Recorded information —
┄┄┄┄┄┄

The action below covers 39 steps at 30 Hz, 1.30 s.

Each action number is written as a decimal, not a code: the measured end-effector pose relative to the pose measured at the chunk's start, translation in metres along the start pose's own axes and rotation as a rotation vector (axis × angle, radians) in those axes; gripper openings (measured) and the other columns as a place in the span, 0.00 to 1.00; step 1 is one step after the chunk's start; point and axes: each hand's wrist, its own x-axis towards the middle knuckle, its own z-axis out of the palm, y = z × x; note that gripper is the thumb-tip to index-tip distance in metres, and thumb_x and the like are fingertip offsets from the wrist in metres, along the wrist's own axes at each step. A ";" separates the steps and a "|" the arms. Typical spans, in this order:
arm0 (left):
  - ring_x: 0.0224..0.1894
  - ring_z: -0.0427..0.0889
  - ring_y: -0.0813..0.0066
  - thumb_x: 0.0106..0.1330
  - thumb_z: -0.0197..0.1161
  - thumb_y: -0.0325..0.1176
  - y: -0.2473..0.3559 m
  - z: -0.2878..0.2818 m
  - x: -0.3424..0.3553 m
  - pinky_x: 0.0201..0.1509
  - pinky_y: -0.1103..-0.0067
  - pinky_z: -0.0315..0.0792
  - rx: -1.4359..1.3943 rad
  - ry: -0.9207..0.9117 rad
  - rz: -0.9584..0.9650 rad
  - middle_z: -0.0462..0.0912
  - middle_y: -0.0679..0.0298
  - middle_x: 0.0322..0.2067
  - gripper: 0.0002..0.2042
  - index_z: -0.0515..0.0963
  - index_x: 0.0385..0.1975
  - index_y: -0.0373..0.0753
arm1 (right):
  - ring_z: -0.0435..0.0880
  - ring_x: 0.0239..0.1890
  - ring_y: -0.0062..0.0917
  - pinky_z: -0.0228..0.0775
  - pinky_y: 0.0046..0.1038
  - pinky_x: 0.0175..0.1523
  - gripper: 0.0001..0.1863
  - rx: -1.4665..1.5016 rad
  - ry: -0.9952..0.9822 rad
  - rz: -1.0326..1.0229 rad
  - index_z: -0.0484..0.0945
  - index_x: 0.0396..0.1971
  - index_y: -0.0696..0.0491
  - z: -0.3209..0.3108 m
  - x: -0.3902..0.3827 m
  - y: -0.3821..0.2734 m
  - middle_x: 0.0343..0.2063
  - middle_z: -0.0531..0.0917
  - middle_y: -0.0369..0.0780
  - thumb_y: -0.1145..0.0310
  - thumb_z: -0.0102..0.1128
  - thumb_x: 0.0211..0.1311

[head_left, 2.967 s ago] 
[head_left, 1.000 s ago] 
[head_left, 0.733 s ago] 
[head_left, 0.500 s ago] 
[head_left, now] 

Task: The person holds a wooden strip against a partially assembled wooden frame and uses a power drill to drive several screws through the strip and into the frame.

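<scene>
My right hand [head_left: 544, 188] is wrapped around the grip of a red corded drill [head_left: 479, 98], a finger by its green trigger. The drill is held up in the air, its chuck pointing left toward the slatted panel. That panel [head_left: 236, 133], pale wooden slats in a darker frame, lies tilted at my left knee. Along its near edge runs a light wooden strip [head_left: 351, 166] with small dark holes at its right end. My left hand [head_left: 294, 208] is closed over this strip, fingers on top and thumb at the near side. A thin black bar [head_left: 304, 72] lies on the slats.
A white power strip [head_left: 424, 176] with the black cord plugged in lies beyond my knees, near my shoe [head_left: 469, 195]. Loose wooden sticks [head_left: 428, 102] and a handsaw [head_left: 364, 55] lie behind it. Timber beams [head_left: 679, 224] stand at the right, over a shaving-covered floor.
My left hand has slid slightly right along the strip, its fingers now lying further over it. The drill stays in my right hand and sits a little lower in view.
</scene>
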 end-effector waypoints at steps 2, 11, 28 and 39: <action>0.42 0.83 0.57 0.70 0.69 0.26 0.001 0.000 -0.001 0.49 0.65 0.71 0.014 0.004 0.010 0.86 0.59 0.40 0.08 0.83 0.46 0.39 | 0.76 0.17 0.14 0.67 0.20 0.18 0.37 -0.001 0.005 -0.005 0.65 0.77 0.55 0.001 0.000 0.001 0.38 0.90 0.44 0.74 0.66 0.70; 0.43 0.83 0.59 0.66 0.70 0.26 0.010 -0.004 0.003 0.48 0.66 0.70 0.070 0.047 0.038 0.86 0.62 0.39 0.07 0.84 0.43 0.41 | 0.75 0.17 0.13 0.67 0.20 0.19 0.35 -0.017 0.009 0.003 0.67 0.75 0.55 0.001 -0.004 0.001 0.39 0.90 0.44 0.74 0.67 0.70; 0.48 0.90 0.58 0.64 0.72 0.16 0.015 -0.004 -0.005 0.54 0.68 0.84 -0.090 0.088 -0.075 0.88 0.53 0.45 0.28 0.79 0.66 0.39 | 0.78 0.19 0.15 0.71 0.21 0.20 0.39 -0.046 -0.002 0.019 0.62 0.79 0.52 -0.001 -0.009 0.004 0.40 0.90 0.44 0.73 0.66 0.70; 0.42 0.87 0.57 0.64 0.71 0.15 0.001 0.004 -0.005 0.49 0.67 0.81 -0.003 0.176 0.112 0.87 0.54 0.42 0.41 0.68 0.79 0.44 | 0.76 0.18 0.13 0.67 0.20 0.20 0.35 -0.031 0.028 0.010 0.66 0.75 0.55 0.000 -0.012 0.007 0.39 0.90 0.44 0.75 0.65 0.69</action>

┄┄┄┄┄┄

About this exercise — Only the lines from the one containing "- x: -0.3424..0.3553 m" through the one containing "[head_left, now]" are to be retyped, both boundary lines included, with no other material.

Exercise answer —
  - x: -0.3424..0.3553 m
  - pinky_x: 0.0201..0.1509
  - pinky_y: -0.1103..-0.0067
  - pinky_z: -0.0315..0.0792
  - rx: -1.4359..1.3943 rad
  - ry: -0.9207..0.9117 rad
  - rz: -0.9584..0.9650 rad
  - middle_z: -0.0462..0.0912
  - middle_y: -0.0679..0.0298
  - middle_x: 0.0322..0.2067
  - gripper: 0.0002..0.2042
  - index_z: -0.0515..0.0963
  - index_x: 0.0385..0.1975
  - index_y: -0.0373..0.0753
arm1 (right):
  - ring_z: -0.0435..0.0880
  - ring_x: 0.0239..0.1890
  - ring_y: -0.0062..0.0917
  - pinky_z: -0.0228..0.0775
  - pinky_y: 0.0046..0.1038
  - pinky_x: 0.0175..0.1523
  - gripper: 0.0001..0.1863
  - rx: -1.4665..1.5016 rad
  - ry: -0.9952..0.9822 rad
  - rz: -1.0326..1.0229 rad
  - index_z: -0.0484..0.0945
  - index_x: 0.0396..0.1971
  - index_y: -0.0696..0.0491
  - z: -0.3209..0.3108 m
  - x: -0.3902..0.3827 m
  - y: -0.3821..0.2734 m
  - middle_x: 0.0343..0.2063
  - middle_z: -0.0531..0.0917
  - middle_y: -0.0369..0.0780
  - thumb_y: -0.1145..0.0310
  - thumb_z: -0.0102..0.1128
  - thumb_x: 0.0211..0.1311

[head_left, 2.967 s ago] 
[head_left, 1.000 s ago] 
[head_left, 0.733 s ago] 
[head_left, 0.500 s ago] 
[head_left, now] 

Nothing remains to be added to the output.